Uma pessoa experiente fez uma análise para o índio poti, que é bem interessante e o indígena concordou e ainda refletiu a respeito. Vale expor.

O vice-governador Fábio Dantas recebeu corda de parte dos deputados estaduais para romper com o governo e assim o fez.

O inteligente articulador se colocou numa situação que ele sabe ser bem complicada, mas que ignorou. Não se rompe com um governo já quase no final do mandato simplesmente porque falta justificativa.

Agora, ele é vítima de sua própria incursão. Vive a explicar o inexplicável: era da base de Robinson, tinhas espaços, mas só que pensava diferente. Ele ainda irá repetir tal raciocínio muitas vezes e a probabilidade de alguém acreditar seguirá mínima, claro.

Mas os problemas não se resumem aos pontos expostos acima, o que já não seria pouco: os mesmos deputados incentivadores de Dantas não embarcarão em aventuras em período eleitoral. Não sujarão às mãos porque também podem ficar expostos no meio da rua. E em tempos de MP forte é um perigo.

Com muita zuada e parca quantidade de votos, Dantas ficou falando sozinho. De modo semelhante ao desembargador Cláudio Santos.

Dantas, que era senhor do seu destino, se tornou um plano B – talvez C – num cenário improvável e que ele não controla nenhuma das variáveis. E político odeia ficar ao sabor dos fatos. Além de ter virado boi de piranha para quem deseja atacar o governo – tudo agora cabe na sua conta -, não necessariamente com sua autorização, digamos assim, é o caminho de consolação das forças que ajudou a derrotar em 2014. Só será portador de escolhas concretas caso Robinson saia antes do prazo, alternativa por enquanto remota.

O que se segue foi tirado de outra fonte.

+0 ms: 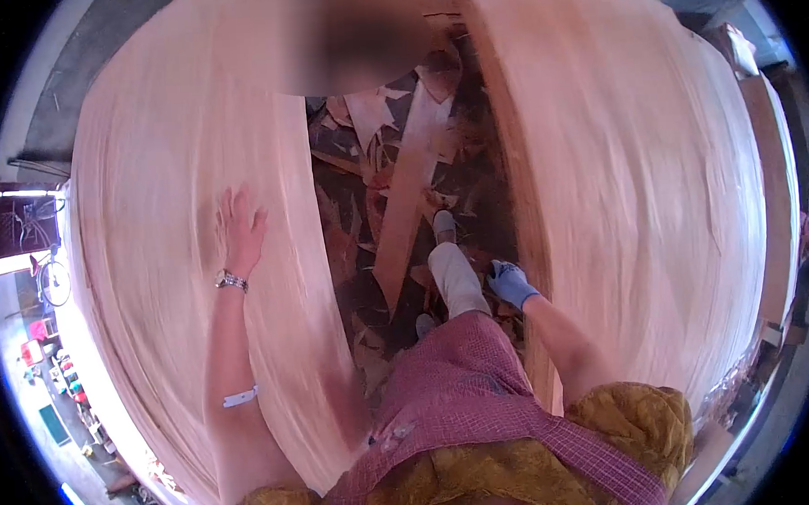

Sem essa variável, viabilizaria suas intenções de ser candidato ao governo se Carlos Eduardo Alves desistir de ser o cabeça de chapa de seu grupo. Num cenário ainda mais improvável, seria o nome de Fátima em 2018. Como os dois já estão em campanha aberta, o destino do vice-governador terminará sendo o da irrelevância em 2018.